Mein Täter, der Ausländer

Innenministerkonferenz in Berlin von ron steinke

­Vor lauter G8-Brimborium konnten die Minister fast ungestört arbeiten. Die Journalisten bekamen bereits zu Beginn der Innenministerkonferenz, die in der vergangenen Woche in Berlin stattfand, ein paar kernige Zitate geliefert, mit denen die sozialdemokratischen Innenminister von Rheinland-Pfalz und Schleswig-Holstein deutlich machten, dass die Sicherheitsvorkehrungen zum G8-Gipfel unter ihrer Regie zwar nicht weniger streng ausgefallen wären, man aber zumindest die Amerikaner dafür verantwortlich gemacht hätte. Die »Vorgaben« der US-Sicherheitsbehörden, meinte der rheinland-pfälzische Innenminister Karl Peter Bruch (SPD), hätten seinen Kollegen in Mecklenburg-Vorpommern »zum Teil gefesselt«. Dass die Innenminister anschließend unter anderem über Verschärfungen des Asylrechts und Abschiebungen in den Irak berieten, nahm dann kaum noch jemand wahr.

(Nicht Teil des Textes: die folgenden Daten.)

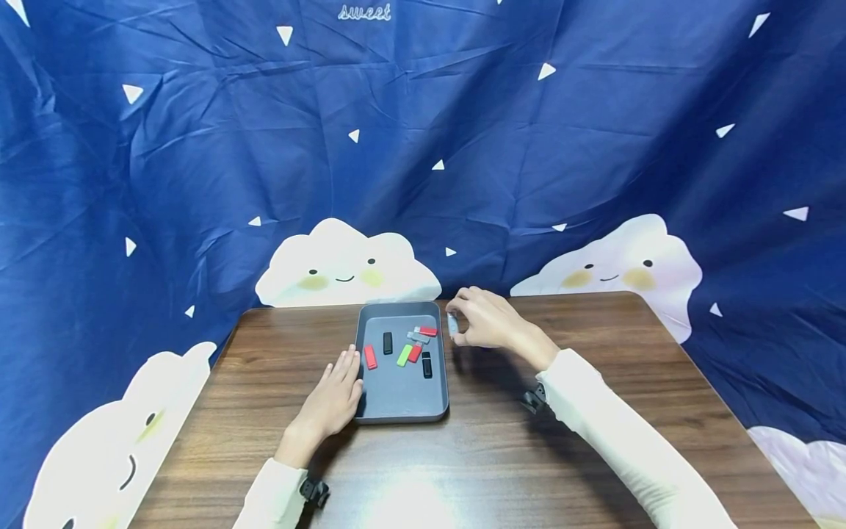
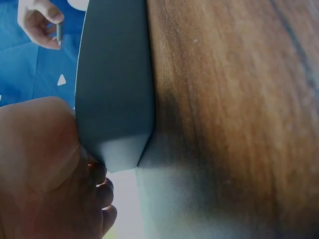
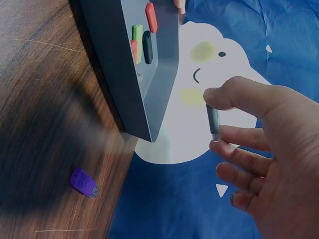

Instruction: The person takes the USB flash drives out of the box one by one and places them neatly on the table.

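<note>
My right hand [image 1: 487, 319] pinches a grey USB flash drive [image 3: 213, 121] between thumb and fingertips, its metal plug toward the fingers. It is held up beside the far right corner of a dark grey tray [image 1: 403, 404]. My left hand [image 1: 333, 393] lies along the tray's left side, fingers straight and touching the rim. Several USB flash drives lie in the tray: a green one [image 1: 405, 355], a grey one [image 1: 418, 337], a black one [image 1: 388, 343] at the middle, another black one [image 1: 427, 365] at right, and a red one [image 1: 371, 357] at left, with more red beside the green.
A purple USB flash drive [image 3: 83, 182] lies on the wooden table [image 1: 529, 448] to the right of the tray, hidden by my right hand in the head view. Behind the table's far edge hangs a blue curtain [image 1: 410, 184] with white clouds.
</note>
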Motion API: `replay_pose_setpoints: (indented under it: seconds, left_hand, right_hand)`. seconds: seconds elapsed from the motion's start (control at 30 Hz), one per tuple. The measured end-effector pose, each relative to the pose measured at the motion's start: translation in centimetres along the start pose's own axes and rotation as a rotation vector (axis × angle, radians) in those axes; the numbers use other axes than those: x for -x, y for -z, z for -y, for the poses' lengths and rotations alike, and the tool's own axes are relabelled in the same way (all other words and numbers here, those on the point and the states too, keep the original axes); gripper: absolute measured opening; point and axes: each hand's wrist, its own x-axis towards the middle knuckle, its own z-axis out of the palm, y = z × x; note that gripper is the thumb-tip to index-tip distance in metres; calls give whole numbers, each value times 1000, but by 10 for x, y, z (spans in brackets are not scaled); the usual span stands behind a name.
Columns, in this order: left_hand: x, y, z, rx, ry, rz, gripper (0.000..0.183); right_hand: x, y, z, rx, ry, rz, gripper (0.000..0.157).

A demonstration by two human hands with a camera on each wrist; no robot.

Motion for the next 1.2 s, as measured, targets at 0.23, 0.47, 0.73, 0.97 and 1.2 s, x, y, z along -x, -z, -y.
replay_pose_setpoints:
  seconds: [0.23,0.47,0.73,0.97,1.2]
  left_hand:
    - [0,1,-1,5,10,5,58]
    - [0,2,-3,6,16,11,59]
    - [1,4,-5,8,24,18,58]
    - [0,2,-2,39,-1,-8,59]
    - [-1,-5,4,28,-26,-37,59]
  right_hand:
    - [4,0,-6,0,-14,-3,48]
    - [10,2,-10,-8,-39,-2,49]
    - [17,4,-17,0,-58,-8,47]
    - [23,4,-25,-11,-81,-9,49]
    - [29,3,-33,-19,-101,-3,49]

Nachdem auf der vorigen Innenministerkonferenz im November die als großzügig dargestellten Beschlüsse zum Bleiberecht verkündet worden waren, wandte sich die Runde diesmal den übrigen Änderungen des Ausländerrechts zu. Das Gesetz soll Mitte Juni den Bundestag passieren. Danach kann eine Abschiebehaft bereits dann verhängt werden, wenn nur der Verdacht besteht, dass ein anderer EU-Staat für einen Flüchtling zuständig ist. Die Praxis der Behörden, Abschiebungen von langjährig Geduldeten ohne Ankündigung zu vollstrecken, soll zum Regelfall erhoben werden.

Einem von der Flüchtlingsorganisation Pro Asyl geforderten Abschiebestopp für Flüchtlinge aus dem Irak, von denen im vergangenen Jahr in Deutschland nur knapp zehn Prozent als Asylbewerber anerkannt wurden, erteilten die Innenminister eine Absage. Neben »Straftätern«, denen häufig nur Verstöße gegen das Ausländerrecht vorgeworfen werden, sollen künftig auch so genannte Gefährder, also Personen, denen nichts Konkretes vorgeworfen werden kann, in den Nordirak abgeschoben werden.

Über einen Vorschlag des noch amtierenden Bremer Innensenators Thomas Röwekamp (CDU) soll in einer Arbeitsgruppe diskutiert werden: Danach soll die Polizei künftig neben der Staatsangehörigkeit auch den Migrationshintergrund von Tatverdächtigen erfassen. Zur Begründung führte Röwekamp an, der aktuelle Sicherheitsbericht der Bundesregierung habe einen Zusammenhang zwischen »Kriminalität und Migrationshintergrund« festgestellt.

Wer in dem Bericht das Kapitel »Zuwanderer als Täter und Opfer« aufschlägt, sucht eine solche Behauptung aber vergeblich. Vielmehr wird darauf hingewiesen, dass der hohe Anteil von Migranten an der registrierten Kriminalität vor allem dadurch zu erklären sei, dass sich soziale Probleme wie etwa Armut bei diesen besonders stark bemerkbar machten. Eine höhere Zahl von Gewaltdelikten hänge auch bei deutschen Staatsbürgern »mit der Schicht und der Lebenslage« zusammen. Aber so genau wollte es niemand wissen.

Die Aufnahme des Migrationshintergrundes in die Kriminalstatistik würde dafür sorgen, dass die vermeintlich Fremden in Zukunft einen noch höheren Anteil ausmachen. Auf diese Weise wäre gleich vorgesorgt für das nächste Mal, wenn man in einer Debatte neue, dramatische Zahlen über das angebliche Phänomen der »Ausländerkriminalität« benötigt.